| What is required |
Restate, in full and unchanged, the entries that follow, but not their pictures.

| Data in this exercise |
((
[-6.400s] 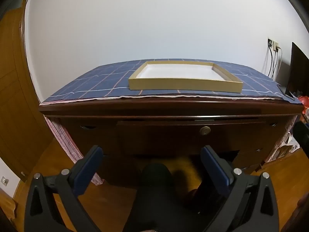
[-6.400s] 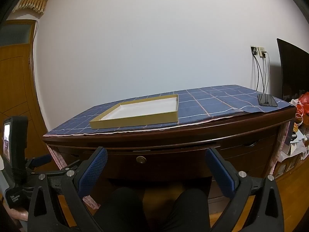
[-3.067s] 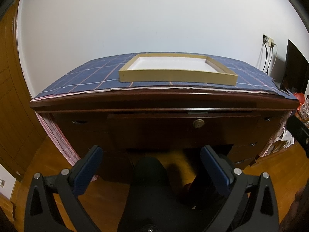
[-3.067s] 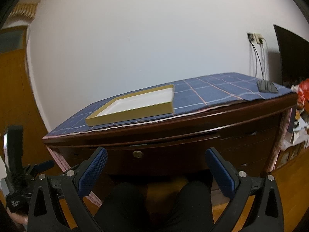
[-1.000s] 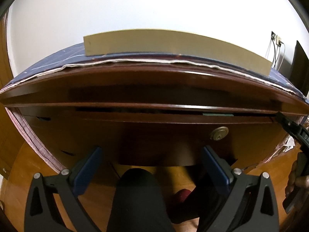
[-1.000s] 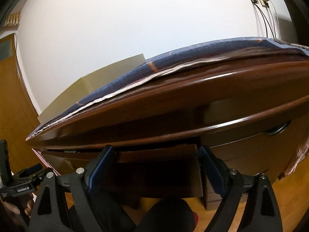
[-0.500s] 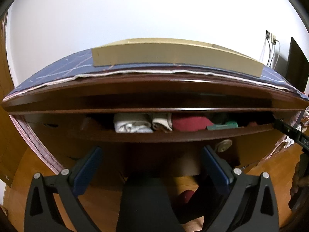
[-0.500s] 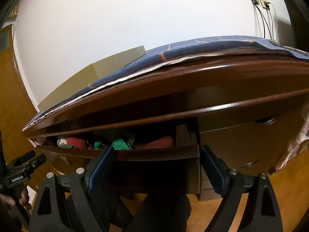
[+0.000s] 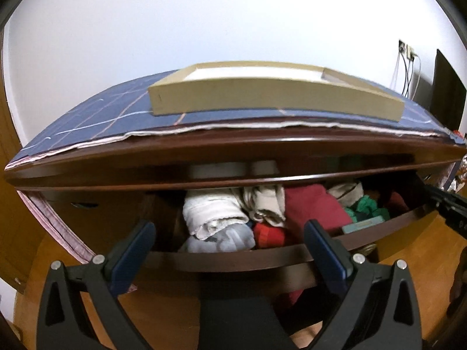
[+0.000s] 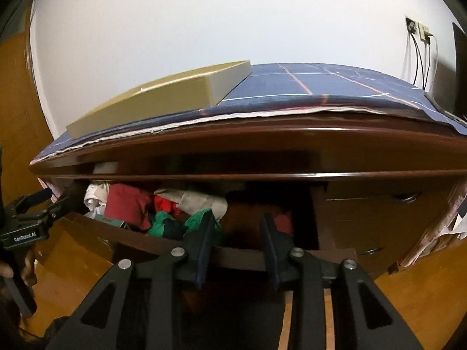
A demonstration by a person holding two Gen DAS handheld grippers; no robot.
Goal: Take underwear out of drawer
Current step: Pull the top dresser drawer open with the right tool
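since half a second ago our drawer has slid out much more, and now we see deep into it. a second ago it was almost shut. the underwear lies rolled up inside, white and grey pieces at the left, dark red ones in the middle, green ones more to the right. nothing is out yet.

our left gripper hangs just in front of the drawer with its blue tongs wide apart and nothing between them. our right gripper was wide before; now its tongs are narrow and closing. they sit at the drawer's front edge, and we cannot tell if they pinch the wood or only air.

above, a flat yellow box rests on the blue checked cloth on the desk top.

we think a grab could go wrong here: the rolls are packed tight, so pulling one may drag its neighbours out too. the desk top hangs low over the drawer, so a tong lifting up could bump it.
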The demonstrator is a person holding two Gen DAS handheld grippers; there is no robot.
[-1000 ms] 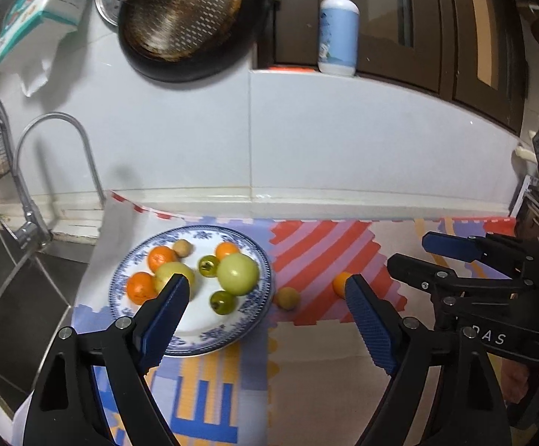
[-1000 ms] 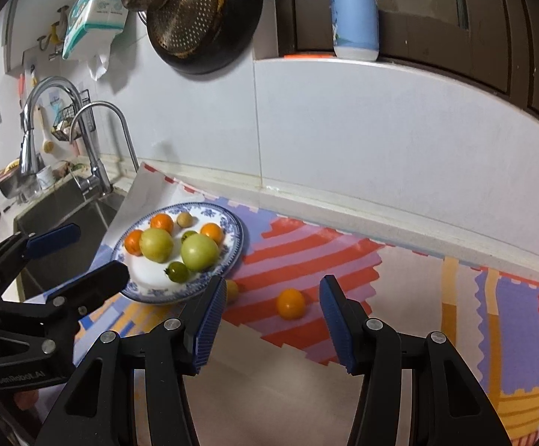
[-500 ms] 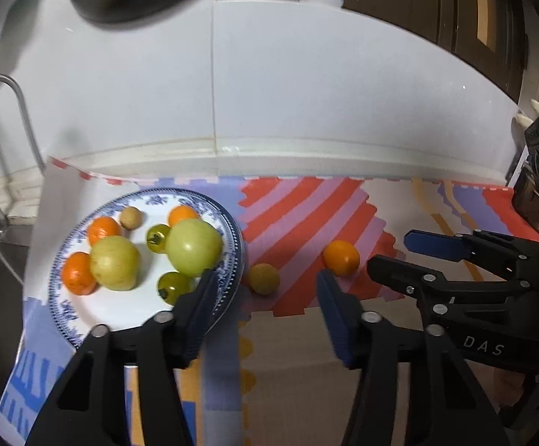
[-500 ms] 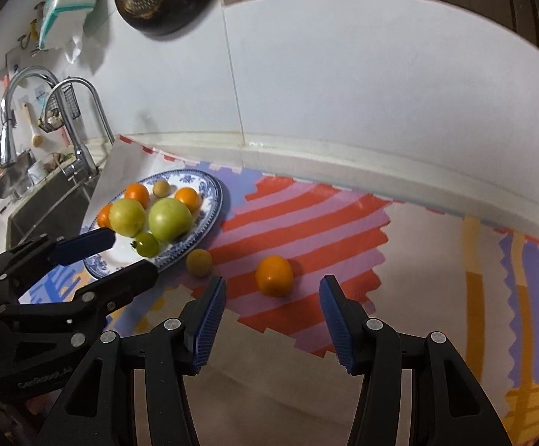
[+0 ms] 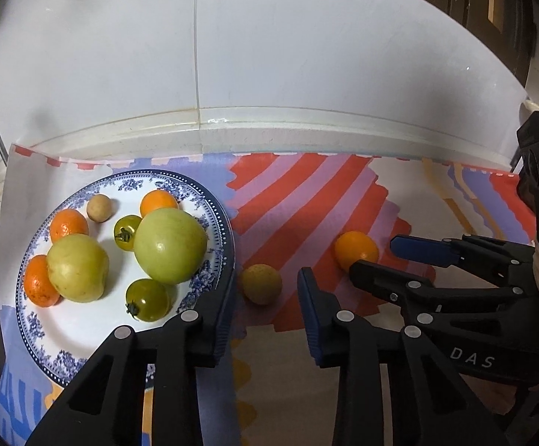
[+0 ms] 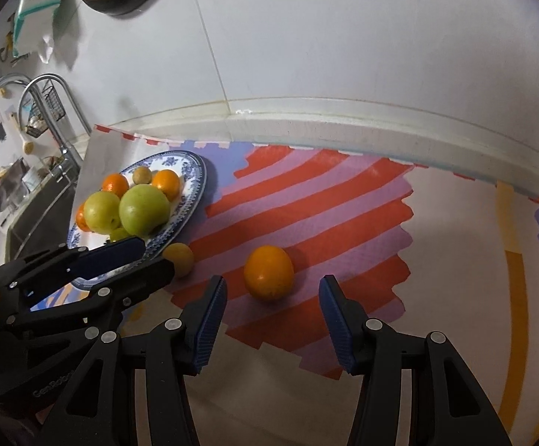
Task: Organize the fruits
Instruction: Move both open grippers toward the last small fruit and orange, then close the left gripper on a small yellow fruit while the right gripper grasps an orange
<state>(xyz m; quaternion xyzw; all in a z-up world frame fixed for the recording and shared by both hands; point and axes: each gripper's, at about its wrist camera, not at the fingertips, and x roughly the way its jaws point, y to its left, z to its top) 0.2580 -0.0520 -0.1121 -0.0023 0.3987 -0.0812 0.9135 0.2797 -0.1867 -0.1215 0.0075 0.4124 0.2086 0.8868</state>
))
| Result of this task |
[-6.400s] 
[-6.400s] 
[-3.067s] 
[-3.067s] 
[-1.000s] 
[-1.000s] 
[-0.500s] 
[-0.500s] 
[+0.000s] 
[+0.000s] 
A demonstration by a person holding two Gen DAS handheld grippers; no robot.
Goal: Take underwear out of drawer
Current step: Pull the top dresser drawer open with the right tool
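since half a second ago our drawer has slid out much more, and now we see deep into it. a second ago it was almost shut. the underwear lies rolled up inside, white and grey pieces at the left, dark red ones in the middle, green ones more to the right. nothing is out yet.

our left gripper hangs just in front of the drawer with its blue tongs wide apart and nothing between them. our right gripper was wide before; now its tongs are narrow and closing. they sit at the drawer's front edge, and we cannot tell if they pinch the wood or only air.

above, a flat yellow box rests on the blue checked cloth on the desk top.

we think a grab could go wrong here: the rolls are packed tight, so pulling one may drag its neighbours out too. the desk top hangs low over the drawer, so a tong lifting up could bump it.
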The demonstrator is a person holding two Gen DAS handheld grippers; there is no robot.
[-1000 ms] 
[-1000 ms] 
[-500 ms] 
[-500 ms] 
[+0 ms] 
[+0 ms] 
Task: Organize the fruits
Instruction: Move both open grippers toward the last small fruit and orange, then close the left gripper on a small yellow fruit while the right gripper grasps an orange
<state>(xyz m; quaternion xyzw; all in a z-up world frame fixed for the recording and shared by both hands; point and axes: each gripper's, at about its wrist camera, not at the fingertips, and x roughly the way its jaws point, y to its left, z to its top) 0.2580 -0.0520 -0.1121 -0.0023 0.3987 -0.0812 0.9135 0.2797 -0.1867 -0.1215 0.0075 0.4124 0.2086 0.8868</state>

No more work is needed for this exercise.